I currently have a neural network module:
import torch.nn as nn
class NN(nn.Module):
def __init__(self,args,lambda_f,nn1, loss, opt):
super().__init__()
self.args = args
self.lambda_f = lambda_f
self.nn1 = nn1
self.loss = loss
self.opt = opt
# more nn.Params stuff etc...
def forward(self, x):
#some code using fields
return out
I am trying to checkpoint it but because pytorch saves using state_dict
s it means I can't save the lambda functions I was actually using if I checkpoint with the pytorch torch.save
etc. I literally want to save everything without issue and re-load to train on GPUs later. I currently am using this:
def save_ckpt(path_to_ckpt):
from pathlib import Path
import dill as pickle
## Make dir. Throw no exceptions if it already exists
path_to_ckpt.mkdir(parents=True, exist_ok=True)

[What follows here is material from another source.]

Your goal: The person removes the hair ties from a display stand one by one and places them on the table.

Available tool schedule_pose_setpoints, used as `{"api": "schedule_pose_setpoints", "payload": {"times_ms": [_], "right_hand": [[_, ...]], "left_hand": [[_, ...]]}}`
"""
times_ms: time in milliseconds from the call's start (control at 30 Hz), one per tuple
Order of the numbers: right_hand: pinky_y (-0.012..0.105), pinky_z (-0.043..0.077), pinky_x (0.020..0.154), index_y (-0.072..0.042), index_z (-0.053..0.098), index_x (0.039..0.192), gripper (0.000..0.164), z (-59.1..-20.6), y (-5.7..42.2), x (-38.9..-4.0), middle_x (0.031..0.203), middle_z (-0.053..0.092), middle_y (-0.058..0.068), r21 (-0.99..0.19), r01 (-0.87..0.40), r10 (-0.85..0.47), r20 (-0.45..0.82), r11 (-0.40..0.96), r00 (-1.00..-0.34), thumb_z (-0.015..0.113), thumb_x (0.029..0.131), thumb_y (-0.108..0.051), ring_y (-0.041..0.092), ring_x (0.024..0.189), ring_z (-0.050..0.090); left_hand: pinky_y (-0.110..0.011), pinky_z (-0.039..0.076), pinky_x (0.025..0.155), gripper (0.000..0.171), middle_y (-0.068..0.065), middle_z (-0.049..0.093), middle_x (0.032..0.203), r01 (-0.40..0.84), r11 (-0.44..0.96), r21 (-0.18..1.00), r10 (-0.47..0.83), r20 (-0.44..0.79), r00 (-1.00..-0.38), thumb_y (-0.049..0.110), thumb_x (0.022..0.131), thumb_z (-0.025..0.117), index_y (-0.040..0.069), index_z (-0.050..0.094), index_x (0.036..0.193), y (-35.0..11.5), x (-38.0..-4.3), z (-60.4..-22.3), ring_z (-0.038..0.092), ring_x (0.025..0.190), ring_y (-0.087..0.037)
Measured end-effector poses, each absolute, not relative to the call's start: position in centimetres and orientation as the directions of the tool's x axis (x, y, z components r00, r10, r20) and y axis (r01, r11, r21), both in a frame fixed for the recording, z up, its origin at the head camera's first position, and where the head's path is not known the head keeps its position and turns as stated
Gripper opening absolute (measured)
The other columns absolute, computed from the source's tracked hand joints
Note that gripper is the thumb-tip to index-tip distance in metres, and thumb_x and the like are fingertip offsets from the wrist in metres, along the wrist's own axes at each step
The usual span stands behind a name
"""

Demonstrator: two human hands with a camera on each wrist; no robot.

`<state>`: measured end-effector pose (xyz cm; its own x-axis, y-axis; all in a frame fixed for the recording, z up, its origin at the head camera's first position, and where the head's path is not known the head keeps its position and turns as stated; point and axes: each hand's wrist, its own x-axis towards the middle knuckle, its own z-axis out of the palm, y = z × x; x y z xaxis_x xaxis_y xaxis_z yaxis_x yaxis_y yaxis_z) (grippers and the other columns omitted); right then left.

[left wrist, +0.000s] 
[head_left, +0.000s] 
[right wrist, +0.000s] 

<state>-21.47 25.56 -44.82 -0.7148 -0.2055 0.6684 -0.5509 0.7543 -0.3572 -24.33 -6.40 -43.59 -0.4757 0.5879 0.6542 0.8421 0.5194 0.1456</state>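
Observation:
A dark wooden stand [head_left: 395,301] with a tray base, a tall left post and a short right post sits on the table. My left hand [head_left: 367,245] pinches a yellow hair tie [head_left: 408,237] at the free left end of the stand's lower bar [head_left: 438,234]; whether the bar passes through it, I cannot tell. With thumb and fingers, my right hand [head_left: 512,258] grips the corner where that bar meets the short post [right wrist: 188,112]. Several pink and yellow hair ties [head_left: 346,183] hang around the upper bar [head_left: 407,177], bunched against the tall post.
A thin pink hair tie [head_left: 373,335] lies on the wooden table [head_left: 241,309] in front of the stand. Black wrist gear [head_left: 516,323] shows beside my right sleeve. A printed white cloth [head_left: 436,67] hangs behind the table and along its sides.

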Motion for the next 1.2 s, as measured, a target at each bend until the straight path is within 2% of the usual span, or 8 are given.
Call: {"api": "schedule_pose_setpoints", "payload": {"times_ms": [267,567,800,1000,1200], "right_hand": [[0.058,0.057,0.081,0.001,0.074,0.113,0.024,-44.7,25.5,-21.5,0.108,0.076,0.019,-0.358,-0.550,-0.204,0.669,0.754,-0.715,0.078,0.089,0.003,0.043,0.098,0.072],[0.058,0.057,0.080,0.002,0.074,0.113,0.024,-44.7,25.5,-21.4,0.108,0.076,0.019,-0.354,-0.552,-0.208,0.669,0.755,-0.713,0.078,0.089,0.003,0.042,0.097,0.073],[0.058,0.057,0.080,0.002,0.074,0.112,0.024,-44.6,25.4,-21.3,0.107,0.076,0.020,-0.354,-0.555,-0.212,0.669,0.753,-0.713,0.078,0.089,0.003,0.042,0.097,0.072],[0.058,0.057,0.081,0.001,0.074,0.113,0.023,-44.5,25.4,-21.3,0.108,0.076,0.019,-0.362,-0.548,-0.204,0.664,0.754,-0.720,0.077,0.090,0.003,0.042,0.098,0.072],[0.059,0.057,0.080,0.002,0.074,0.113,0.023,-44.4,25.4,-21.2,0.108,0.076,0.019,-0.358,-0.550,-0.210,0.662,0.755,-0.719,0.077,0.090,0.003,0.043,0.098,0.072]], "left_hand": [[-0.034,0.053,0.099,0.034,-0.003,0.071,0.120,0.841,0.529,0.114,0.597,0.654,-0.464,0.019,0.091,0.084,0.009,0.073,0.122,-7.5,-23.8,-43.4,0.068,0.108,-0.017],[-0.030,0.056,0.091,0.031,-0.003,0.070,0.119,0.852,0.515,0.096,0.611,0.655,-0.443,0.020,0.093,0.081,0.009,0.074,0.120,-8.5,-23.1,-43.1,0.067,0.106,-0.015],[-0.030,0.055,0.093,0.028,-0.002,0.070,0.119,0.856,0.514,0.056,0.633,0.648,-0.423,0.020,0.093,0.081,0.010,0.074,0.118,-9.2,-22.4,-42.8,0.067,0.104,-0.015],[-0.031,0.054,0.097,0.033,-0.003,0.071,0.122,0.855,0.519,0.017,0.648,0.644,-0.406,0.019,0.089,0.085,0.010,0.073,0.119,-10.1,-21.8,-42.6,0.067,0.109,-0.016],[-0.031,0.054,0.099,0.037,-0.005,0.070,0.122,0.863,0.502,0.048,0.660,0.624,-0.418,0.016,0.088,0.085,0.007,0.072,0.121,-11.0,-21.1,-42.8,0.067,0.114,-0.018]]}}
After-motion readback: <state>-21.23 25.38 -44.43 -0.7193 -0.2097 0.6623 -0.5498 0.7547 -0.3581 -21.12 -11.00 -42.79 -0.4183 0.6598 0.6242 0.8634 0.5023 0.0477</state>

ckpt_path_plus_path = path_to_ckpt / Path('db')
## Pickle args
db['crazy_mdl'] = crazy_mdl
with open(ckpt_path_plus_path , 'ab') as db_file:
pickle.dump(db, db_file)
currently it throws no errors when I chekpoint it and it saved it.

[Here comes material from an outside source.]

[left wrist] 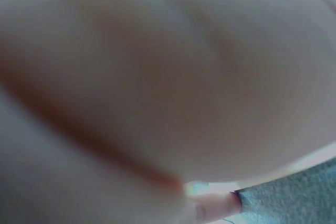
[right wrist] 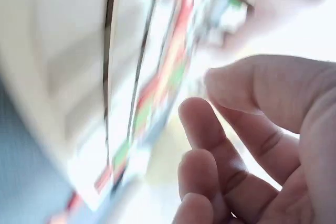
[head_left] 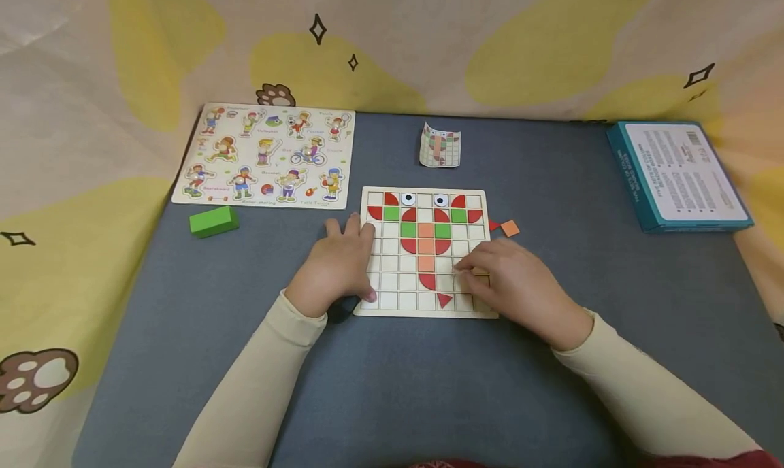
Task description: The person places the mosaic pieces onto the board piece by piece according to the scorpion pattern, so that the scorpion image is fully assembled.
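A white grid board (head_left: 390,283) lies on the table, bearing red quarter-circles, green and orange squares and two round eye pieces. My left hand (head_left: 337,260) rests along its left edge, thumb (head_left: 369,296) on the lower corner and fingers spread farther up. Over the right part of the board hovers my right hand (head_left: 520,288). Its thumb (right wrist: 231,85) and bent fingers (right wrist: 202,124) show no piece between them in the right wrist view. A red triangle (head_left: 444,300) sits askew near the bottom of the grid. In the left wrist view the left hand fills most of the picture.
Right of the board lie an orange square (head_left: 510,228) and a red triangle (head_left: 493,226). Behind it stands a small creased pattern card (head_left: 439,147). A sports picture board (head_left: 257,155) and a green block (head_left: 214,222) are at left, a teal box (head_left: 680,175) at right.
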Tool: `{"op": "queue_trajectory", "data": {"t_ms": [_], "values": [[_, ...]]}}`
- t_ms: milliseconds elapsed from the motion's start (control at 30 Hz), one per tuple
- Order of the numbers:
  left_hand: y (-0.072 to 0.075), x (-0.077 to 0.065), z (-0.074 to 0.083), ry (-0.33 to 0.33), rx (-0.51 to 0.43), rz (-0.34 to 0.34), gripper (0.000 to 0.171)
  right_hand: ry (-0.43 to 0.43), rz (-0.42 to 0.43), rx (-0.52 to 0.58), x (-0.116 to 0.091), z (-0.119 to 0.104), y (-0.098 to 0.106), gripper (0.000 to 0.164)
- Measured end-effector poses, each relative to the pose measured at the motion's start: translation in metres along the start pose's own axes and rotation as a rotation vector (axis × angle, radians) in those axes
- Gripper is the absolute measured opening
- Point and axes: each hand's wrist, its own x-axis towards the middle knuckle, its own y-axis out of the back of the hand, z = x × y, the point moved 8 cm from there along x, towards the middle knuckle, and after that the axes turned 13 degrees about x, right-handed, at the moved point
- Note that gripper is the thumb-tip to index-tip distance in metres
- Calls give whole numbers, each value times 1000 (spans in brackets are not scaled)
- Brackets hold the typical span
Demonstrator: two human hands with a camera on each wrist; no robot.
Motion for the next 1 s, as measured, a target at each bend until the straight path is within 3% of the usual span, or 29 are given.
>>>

I am worried that when I train it there might be a subtle bug even if no exceptions/errors are trained or something unexpected might happen (e.g. weird saving on disks in the clusters etc who knows).
Is this safe to do with pytorch classes/nn models? Especially if we want to resume training with GPUs?
Cross posted:
- How does one pickle arbitrary pytorch models that use lambda functions?
- https://discuss.pytorch.org/t/how-does-one-pickle-arbitrary-pytorch-models-that-use-lambda-functions/79026
- https://www.reddit.com/r/pytorch/comments/gagpjg/how_does_one_pickle_arbitrary_pytorch_models_that/?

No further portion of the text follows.